Work instruction »
Reproduce exactly, and only, the lines below from the one containing "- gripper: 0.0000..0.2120" through the one containing "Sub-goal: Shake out".

(Given information)

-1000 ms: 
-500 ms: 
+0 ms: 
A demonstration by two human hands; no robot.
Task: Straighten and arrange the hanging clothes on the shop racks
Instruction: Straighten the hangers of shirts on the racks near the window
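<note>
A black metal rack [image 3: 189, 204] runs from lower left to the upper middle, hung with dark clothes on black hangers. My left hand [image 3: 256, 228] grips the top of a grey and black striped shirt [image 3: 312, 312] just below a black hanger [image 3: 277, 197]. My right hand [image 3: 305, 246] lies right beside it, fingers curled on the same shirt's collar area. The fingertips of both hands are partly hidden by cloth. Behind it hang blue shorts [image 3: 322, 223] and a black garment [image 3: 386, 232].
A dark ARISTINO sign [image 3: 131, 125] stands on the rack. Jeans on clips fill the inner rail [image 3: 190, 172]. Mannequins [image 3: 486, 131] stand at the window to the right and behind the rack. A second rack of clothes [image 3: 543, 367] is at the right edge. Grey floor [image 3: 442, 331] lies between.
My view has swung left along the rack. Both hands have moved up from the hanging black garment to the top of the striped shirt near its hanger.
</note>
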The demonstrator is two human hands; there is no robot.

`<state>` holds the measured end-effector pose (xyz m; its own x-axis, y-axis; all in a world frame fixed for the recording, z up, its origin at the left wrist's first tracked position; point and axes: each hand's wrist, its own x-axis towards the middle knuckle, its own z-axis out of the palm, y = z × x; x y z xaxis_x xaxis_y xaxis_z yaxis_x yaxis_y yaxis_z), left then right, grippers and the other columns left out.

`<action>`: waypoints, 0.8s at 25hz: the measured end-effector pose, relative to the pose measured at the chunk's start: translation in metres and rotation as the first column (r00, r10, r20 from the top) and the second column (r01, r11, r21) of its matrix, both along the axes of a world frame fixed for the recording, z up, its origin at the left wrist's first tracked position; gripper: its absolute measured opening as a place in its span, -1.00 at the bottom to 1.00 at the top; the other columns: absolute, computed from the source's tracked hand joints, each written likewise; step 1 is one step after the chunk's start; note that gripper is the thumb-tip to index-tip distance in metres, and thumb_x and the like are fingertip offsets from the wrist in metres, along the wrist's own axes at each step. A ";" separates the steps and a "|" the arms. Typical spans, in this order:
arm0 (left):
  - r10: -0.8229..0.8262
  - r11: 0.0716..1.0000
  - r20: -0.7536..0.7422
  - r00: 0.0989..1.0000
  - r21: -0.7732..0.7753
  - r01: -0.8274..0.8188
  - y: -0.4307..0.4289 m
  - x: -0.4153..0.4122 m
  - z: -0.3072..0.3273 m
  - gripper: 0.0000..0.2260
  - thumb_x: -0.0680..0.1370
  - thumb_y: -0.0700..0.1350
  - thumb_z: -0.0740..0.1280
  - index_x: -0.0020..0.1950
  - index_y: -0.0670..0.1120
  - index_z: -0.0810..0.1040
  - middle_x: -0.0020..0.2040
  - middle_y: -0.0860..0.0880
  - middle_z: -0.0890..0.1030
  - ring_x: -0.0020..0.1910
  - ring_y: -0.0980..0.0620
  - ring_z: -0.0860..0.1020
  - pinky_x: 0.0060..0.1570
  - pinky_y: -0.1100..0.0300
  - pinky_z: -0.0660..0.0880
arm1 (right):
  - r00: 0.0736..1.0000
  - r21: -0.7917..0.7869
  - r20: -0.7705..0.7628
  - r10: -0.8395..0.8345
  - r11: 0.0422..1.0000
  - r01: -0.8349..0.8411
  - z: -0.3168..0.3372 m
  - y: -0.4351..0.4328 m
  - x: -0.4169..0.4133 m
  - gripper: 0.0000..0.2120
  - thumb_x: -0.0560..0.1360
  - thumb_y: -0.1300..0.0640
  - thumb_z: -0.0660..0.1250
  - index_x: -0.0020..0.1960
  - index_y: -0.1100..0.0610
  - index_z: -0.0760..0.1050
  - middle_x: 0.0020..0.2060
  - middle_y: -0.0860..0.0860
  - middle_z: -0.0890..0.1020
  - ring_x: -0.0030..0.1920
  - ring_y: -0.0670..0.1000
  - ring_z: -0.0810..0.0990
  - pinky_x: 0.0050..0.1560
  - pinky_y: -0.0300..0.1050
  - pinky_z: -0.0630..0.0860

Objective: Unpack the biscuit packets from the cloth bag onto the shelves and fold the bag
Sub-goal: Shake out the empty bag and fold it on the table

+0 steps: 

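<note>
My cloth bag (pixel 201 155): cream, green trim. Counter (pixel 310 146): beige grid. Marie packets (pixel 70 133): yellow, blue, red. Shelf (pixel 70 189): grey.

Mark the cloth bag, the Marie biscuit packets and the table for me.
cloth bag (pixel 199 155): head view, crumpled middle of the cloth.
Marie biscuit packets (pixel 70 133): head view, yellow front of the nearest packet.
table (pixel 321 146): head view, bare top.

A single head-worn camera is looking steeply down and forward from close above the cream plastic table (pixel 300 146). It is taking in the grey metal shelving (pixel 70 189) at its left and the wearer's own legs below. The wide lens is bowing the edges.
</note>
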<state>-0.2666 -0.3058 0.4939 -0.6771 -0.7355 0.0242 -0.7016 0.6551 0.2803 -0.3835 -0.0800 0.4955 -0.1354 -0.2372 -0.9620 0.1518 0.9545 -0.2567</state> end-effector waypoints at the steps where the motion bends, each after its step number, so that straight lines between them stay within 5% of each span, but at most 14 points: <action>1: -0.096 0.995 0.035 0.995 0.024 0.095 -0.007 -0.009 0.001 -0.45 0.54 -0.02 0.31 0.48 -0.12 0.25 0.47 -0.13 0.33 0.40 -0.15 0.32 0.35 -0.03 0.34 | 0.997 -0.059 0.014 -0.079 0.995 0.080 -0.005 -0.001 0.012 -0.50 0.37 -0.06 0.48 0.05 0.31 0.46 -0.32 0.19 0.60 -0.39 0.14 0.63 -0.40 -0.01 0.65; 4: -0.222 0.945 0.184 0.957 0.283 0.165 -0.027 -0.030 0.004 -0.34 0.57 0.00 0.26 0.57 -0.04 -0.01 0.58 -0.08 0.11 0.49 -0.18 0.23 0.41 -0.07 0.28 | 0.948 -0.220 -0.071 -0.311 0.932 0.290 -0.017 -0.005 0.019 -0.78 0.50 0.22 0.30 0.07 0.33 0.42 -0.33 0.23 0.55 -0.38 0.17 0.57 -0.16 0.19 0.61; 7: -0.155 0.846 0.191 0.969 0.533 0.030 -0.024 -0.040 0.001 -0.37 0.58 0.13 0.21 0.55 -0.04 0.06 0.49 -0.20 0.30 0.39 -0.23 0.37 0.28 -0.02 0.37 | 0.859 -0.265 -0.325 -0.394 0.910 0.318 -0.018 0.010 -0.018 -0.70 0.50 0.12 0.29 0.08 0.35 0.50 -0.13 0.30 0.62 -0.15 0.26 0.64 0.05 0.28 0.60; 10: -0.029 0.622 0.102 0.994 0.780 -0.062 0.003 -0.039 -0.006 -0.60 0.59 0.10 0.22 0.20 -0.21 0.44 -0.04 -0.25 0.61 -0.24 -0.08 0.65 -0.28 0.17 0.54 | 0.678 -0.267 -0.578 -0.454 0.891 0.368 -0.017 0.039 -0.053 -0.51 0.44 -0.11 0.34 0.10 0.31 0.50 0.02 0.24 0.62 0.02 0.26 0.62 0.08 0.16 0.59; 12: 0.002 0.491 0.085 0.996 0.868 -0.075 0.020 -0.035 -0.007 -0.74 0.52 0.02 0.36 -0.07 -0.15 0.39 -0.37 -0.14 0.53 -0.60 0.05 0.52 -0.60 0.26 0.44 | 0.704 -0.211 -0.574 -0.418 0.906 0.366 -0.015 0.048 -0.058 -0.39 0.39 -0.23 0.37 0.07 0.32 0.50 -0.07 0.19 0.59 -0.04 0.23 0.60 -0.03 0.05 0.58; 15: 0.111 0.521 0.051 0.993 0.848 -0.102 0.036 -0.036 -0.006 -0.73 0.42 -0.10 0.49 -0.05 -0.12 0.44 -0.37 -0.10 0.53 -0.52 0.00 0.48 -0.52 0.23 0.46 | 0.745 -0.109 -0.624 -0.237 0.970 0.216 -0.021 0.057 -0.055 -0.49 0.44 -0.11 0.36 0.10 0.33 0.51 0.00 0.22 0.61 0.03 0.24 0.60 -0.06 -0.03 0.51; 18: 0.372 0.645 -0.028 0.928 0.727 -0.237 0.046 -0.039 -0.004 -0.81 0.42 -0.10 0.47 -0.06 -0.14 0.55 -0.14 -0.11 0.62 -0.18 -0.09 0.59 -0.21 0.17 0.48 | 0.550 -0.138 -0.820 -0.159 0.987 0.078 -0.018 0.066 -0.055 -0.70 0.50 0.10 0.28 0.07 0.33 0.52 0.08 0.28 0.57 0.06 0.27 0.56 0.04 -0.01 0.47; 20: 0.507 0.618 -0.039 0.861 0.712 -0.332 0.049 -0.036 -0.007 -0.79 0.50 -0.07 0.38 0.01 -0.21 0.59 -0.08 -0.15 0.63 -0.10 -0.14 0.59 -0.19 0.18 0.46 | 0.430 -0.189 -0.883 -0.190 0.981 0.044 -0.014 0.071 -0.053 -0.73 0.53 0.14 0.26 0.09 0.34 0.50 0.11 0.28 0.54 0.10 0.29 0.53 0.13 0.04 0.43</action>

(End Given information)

Response below »
  - gripper: 0.0000..0.2120
  - thumb_x: -0.0560..0.1360
  - thumb_y: -0.1300..0.0640
  - thumb_z: -0.0660..0.1250
  - index_x: -0.0020..0.1960
  - index_y: -0.1100..0.0610
  - index_z: -0.0760..0.1050
  - middle_x: 0.0020..0.2060
  - middle_y: -0.0860..0.0860
  - middle_z: -0.0890..0.1020
  - ring_x: -0.0030..0.1920
  - ring_y: -0.0670..0.1000
  - ring_z: -0.0810..0.0990
  - pinky_x: 0.0050..0.1560
  - pinky_y: -0.0300..0.1050
  - pinky_z: -0.0630..0.0860

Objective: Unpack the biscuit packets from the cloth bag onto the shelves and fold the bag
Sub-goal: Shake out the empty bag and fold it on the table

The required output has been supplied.